Research / Theme
Decision-Making Under Uncertainty
Institutional investment decisions rarely fail because of poor analysis. They fail because uncertainty is misframed, underestimated, or recognized too late.
In practice, decision-makers operate across incomplete information, conflicting signals, shifting regimes, and layered responsibilities. The most difficult moments are not those where options are clear, but those where it is unclear how to reason about the situation at all.
Under these conditions, traditional tools assume too much. They assume the right questions are already known, that risks can be isolated cleanly, and that decisions can be made sequentially. In reality, uncertainty compounds across portfolios, time horizons, governance constraints, and human behavior.
This research theme focuses on how investment reasoning breaks down under uncertainty — and how it can be strengthened. Rather than treating decisions as isolated events, we examine them as processes that unfold over time, shaped by assumptions, attention, and institutional context.

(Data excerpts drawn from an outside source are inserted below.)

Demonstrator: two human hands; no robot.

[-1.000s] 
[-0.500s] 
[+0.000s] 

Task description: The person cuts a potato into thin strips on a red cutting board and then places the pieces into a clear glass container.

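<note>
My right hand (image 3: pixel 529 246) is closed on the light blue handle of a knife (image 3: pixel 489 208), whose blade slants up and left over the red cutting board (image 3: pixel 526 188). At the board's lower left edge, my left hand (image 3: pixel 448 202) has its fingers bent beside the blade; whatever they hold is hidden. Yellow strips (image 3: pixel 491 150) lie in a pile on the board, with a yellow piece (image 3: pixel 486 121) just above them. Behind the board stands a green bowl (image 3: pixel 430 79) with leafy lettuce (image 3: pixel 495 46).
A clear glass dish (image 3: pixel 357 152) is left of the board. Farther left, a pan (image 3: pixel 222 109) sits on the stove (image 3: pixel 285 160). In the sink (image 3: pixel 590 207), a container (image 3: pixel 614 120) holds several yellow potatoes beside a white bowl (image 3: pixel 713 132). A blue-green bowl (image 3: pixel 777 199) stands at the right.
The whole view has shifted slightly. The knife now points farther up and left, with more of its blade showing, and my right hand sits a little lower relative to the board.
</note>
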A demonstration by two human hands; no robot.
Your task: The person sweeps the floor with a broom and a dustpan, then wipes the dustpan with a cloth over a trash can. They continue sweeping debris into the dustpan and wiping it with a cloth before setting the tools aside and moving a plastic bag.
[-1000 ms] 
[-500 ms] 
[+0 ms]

MARY addresses this directly through its multi-agent architecture. When signals conflict — macro suggesting caution while fundamental analysis finds compelling value — MARY surfaces the tension explicitly rather than averaging it away. The synthesis step identifies where agents agree, where they diverge, and which view carries more weight given current confidence levels. Decisions are informed by structured disagreement, not false consensus.